Boats still bring migrants to the Americas, if not directly to the states. Steven Wong keeps a photo album filled with images of boat smuggling in his cluttered basement Chinatown office. He snapped these pictures of young, gaunt men cramped together on the decks of corroded freighters when he was working as a translator for the Coast Guard in the mid-1990s. Wong continues to work with the Coast Guard and, to date, has interviewed around 2,000 migrants. “That’s 2,000 people with 2,000 heartbreaking stories,” he says.

Besides his work as a translator, Wong, 48, runs an anti-drug community organization that also focuses on legal rights for the undocumented, and on domestic abuse and health issues. In the front room of his office, a woman registers community residents for free medical insurance.

Wong is bombarded with cell phone calls–about setting up a blood drive in Chinatown, news of some Vietnamese person working for a smuggler on the West Coast, or the latest arson of one of the Chinatown buses.

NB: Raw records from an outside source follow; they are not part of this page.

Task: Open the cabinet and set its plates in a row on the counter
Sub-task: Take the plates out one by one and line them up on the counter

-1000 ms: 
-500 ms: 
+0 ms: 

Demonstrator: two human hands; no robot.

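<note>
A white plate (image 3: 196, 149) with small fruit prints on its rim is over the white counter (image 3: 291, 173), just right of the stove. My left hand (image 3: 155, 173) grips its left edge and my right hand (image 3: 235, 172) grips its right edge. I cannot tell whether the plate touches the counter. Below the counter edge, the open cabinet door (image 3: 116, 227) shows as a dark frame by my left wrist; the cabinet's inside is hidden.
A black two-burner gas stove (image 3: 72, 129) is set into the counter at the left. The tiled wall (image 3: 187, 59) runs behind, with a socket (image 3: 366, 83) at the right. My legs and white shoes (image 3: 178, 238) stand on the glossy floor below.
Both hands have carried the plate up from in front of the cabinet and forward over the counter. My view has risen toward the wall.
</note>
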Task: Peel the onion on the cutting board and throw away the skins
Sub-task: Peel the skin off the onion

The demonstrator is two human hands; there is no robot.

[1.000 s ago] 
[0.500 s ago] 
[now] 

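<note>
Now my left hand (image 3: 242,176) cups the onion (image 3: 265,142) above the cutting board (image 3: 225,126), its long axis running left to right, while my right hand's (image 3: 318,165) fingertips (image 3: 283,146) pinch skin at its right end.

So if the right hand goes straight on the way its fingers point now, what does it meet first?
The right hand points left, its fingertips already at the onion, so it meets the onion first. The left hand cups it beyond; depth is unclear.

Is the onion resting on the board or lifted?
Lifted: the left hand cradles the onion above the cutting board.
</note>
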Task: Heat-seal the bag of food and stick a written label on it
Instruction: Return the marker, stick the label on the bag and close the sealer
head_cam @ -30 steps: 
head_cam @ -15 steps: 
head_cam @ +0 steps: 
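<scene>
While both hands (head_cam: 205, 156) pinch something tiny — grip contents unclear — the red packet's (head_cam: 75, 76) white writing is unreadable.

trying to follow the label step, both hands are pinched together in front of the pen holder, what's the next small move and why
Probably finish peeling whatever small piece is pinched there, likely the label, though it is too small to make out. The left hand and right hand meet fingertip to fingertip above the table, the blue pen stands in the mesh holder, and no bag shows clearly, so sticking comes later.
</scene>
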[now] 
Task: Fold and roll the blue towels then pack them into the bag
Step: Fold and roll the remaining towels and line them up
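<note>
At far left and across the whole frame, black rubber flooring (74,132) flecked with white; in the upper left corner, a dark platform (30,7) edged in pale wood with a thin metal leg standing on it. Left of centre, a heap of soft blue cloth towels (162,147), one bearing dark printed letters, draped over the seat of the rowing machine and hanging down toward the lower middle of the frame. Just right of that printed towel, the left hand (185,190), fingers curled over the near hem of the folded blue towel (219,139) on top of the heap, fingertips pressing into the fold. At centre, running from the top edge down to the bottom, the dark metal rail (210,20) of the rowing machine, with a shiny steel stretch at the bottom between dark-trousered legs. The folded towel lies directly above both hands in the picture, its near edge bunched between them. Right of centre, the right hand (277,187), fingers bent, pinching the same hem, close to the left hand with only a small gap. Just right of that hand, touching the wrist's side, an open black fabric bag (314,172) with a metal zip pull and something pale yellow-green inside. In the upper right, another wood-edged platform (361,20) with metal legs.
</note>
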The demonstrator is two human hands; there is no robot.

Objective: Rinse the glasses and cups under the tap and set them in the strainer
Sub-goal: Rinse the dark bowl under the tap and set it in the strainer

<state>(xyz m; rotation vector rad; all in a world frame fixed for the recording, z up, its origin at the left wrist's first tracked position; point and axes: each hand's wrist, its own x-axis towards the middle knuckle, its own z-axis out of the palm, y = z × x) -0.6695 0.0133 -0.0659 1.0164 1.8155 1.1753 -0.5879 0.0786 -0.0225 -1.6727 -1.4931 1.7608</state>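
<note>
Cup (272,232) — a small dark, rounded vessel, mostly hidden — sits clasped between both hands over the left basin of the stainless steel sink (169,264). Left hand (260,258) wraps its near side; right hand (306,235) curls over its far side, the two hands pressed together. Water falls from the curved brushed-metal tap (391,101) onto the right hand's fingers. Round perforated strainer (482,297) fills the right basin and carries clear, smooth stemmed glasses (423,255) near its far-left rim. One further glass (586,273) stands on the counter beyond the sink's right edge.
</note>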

He often jets off to China, where he works on projects such as land rights for farmers.

But Wong is the first to admit that not everyone in Chinatown welcomes him openly. “I’m the black sheep in the family,” he says. He came here from Hong Kong when he was 16, young enough to develop what he calls an “American mentality of crime,” which means, he says, “I don’t care if I ruffle big feathers. I don’t like the code of silence in the local elements.”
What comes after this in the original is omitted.